CBS Sports’ scouting report also lands on the same page. Purdy is their official NFL comparison for Simpson, ranking him as the No. 2 quarterback and No. 33 overall on the draft board.
“Brock Purdy is a valid comparison because he’s smart, mobile, accurate, and even a bit of a gunslinger himself,” the report adds. “It wouldn’t be surprising at all if Simpson eventually was a multi-year starter with some success like Purdy.”

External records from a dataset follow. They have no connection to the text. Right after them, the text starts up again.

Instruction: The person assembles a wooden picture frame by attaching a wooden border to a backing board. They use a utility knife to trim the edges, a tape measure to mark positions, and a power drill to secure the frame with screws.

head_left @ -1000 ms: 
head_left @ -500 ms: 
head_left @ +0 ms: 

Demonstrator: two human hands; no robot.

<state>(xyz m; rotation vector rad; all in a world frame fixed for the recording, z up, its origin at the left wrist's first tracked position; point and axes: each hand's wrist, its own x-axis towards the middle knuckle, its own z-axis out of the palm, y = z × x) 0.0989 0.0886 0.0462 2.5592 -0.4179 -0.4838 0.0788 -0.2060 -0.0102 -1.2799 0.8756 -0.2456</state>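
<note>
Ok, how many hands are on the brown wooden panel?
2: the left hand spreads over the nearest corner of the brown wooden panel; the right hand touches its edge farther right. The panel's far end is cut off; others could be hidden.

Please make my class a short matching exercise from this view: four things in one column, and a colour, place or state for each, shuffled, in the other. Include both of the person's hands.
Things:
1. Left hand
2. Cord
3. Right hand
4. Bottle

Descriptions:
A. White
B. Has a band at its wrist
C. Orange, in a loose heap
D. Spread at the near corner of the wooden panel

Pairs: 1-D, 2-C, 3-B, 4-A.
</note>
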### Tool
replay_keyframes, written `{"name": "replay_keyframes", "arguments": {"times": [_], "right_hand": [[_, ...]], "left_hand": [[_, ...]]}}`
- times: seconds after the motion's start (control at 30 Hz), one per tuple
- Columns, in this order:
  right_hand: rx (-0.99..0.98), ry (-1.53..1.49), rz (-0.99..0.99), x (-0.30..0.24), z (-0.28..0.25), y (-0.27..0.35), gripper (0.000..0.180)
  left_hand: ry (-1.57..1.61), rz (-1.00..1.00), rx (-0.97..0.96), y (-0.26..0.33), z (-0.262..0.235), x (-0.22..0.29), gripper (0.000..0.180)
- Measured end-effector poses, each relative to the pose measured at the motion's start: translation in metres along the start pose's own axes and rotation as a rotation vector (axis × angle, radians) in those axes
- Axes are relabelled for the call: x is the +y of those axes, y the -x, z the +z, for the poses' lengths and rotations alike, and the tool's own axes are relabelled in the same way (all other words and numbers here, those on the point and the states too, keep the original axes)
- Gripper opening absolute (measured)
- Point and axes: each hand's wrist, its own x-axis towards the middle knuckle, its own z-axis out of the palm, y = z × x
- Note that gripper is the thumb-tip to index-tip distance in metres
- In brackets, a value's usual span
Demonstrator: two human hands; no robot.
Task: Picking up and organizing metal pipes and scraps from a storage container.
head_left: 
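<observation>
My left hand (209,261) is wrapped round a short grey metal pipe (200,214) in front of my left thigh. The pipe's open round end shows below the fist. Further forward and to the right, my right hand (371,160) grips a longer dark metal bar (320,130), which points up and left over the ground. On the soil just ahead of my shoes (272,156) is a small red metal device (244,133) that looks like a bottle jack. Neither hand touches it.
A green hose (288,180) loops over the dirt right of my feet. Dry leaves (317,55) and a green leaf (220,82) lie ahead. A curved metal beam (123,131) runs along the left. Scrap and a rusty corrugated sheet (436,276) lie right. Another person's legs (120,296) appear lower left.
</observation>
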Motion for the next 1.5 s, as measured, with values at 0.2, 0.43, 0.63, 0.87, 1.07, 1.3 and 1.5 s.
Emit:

The purdy comparison might be treated as a question of Ty Simpson’s ceiling, but that’s inaccurate. Purdy was the “Mr. Irrelevant” who went 262nd overall, inherited Kyle Shanahan’s offense, and had Deebo Samuel and Brandon Aiyuk in place, while Christian McCaffrey arrived through the 2022 NFL draft before him. Purdy’s rise is undeniable, but it came pre-loaded with a winning system and a strong roster. A team drafting Simpson in the late first round could hand him a similar situation to build on.
Interestingly enough, one of Purdy’s own scouting reports had claimed he was “not a very good athlete… limited arm, both in strength and throw repertoire.” Last season, that same quarterback matched his career-best record of a 69.4% completion rate from 2023.
What Simpson actually has, the pre-snap processing, pocket footwork, and decision-making speed, don’t show up in a combine measurement. CBS calls him “one of the best pre- and post-snap processors” the evaluator has seen in years. Those traits hold up in the long run, and whoever drafts him at No. 33 will be betting on those skills paying off like Purdy.